Journal du conteur

Sa mort est là, très proche…

Sa mort est là, très proche ; et, à côté de sa mort, sa vie ; sa vie non telle qu’il l’a vécue — car celle-ci l’a mené à sa mort, petite et noire — mais telle qu’il n’a pas cessé de la rêver : elle est grande et lumineuse, le destin lui est prodigue, elle est sur le chemin de l’accomplissement. Tandis qu’il n’a pas cessé, ces cinquante dernières années, de rétrécir, de se rabougrir, sa vie rêvée n’a fait que grandir. Un abîme s’est creusé entre la vie et son image. Ce soir l’abîme sera résorbé : le mourant plongera dedans, lui petit et noir comme sa mort, noir comme l’abîme, au bord duquel, là-haut, une dernière fois il regardera sa vie.
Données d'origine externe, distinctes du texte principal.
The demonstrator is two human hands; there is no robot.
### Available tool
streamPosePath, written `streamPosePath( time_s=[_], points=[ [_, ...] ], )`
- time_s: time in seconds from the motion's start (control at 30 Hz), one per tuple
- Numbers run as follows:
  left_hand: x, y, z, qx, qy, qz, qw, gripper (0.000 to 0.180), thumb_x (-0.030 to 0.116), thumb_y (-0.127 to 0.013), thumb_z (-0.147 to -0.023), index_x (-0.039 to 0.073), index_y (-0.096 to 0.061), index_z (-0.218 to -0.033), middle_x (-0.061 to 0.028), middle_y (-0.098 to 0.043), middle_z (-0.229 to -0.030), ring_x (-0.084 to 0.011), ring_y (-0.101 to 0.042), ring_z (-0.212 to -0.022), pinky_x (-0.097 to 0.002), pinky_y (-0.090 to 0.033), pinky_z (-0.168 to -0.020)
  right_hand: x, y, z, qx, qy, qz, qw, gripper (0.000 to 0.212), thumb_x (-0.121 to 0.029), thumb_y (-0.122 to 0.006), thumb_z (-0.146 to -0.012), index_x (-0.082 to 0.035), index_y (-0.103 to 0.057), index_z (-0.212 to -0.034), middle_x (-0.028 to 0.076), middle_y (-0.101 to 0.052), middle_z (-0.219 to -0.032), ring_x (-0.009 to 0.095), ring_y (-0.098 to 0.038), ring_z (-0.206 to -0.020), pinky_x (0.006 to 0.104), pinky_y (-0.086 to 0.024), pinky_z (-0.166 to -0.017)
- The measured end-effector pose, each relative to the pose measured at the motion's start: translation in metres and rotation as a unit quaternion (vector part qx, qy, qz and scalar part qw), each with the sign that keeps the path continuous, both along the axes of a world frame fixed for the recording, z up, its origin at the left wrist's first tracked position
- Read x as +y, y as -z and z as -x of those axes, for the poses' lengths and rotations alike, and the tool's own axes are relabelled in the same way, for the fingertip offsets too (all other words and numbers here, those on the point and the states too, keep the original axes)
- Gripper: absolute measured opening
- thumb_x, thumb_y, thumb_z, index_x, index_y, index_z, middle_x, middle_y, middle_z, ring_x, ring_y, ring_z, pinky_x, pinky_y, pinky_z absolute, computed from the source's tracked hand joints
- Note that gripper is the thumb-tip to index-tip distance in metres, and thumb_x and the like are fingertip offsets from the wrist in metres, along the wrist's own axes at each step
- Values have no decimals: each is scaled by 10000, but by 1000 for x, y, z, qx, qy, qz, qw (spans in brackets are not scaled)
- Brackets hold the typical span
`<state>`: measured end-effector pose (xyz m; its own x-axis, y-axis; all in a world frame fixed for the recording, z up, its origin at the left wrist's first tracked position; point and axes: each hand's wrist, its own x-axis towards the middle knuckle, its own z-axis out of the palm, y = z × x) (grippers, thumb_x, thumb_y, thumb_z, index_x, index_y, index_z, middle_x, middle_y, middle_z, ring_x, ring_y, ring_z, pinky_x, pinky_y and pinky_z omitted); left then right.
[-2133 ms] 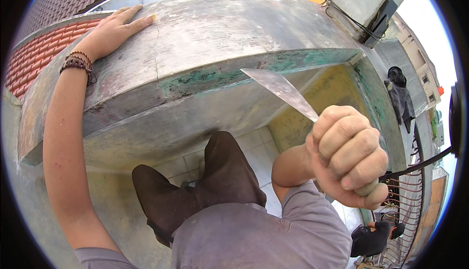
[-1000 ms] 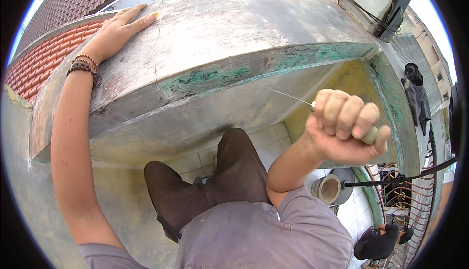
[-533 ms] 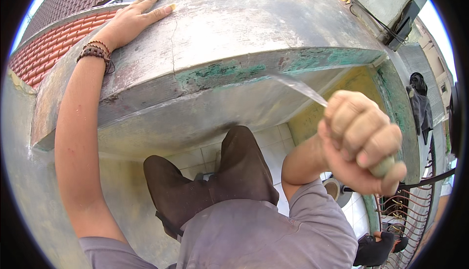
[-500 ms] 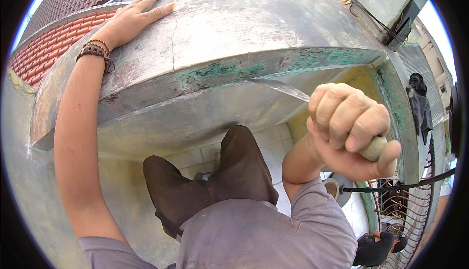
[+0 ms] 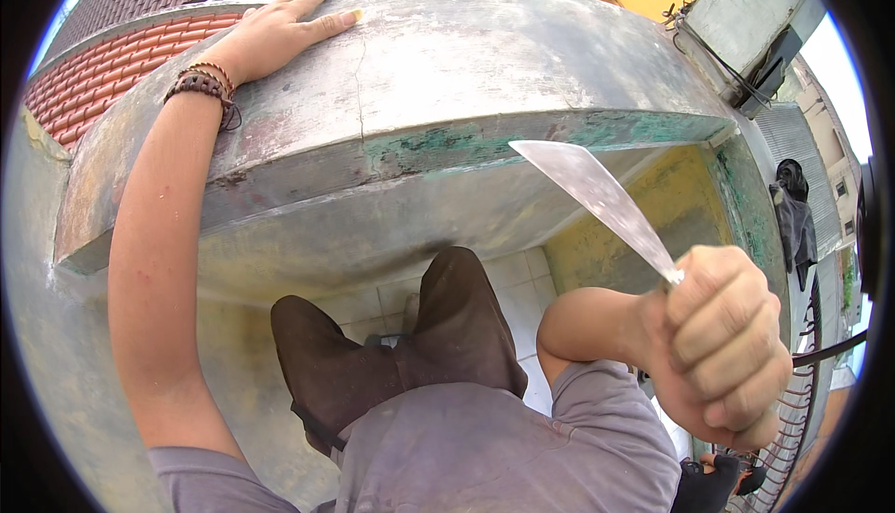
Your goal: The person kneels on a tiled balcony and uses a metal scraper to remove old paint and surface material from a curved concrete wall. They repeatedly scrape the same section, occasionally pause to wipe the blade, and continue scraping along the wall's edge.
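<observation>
My left hand (image 5: 280, 36) lies flat with its fingers spread on top of a grey concrete ledge (image 5: 485, 56). In my right hand (image 5: 725, 345) the fingers are wrapped round the handle of a putty knife; the handle is hidden by my fist. The flat metal blade of the putty knife (image 5: 601, 201) points up and left, widening toward its end. Its broad face shows, and its tip appears near the ledge's front edge; whether it touches cannot be told. Worn green paint (image 5: 438, 143) patches that front edge.
My knees (image 5: 457, 299) are under the ledge above a white tiled floor (image 5: 508, 273). To the right are a concrete pillar (image 5: 741, 14) with loose cables, a hanging black cloth item (image 5: 792, 224) and a curly metal railing (image 5: 792, 415). Part of another person in black (image 5: 704, 487) shows at lower right.
My right hand has moved down and right and turned, so the blade now shows its broad face instead of its thin side. My left hand stays flat on the ledge.
</observation>
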<state>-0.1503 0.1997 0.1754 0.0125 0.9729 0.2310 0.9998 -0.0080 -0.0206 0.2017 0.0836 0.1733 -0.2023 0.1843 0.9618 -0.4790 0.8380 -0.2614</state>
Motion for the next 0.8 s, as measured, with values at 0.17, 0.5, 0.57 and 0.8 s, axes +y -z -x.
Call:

Pour la première fois, il ne la verra pas, comme d’habitude, debout de dos, affirmée, la tête fermement dressée, le regard deviné posé fièrement sur le lointain ; ce soir, sa vie sera assise au bord de l’abîme, elle le regardera dans les yeux, tristement, les bras ballants, les jambes pendantes, dans la pénombre elle ne brillera plus qu’à peine, sa taille sera banalement humaine, côte à côte alors il ne lui arriverait pourtant pas à l’épaule.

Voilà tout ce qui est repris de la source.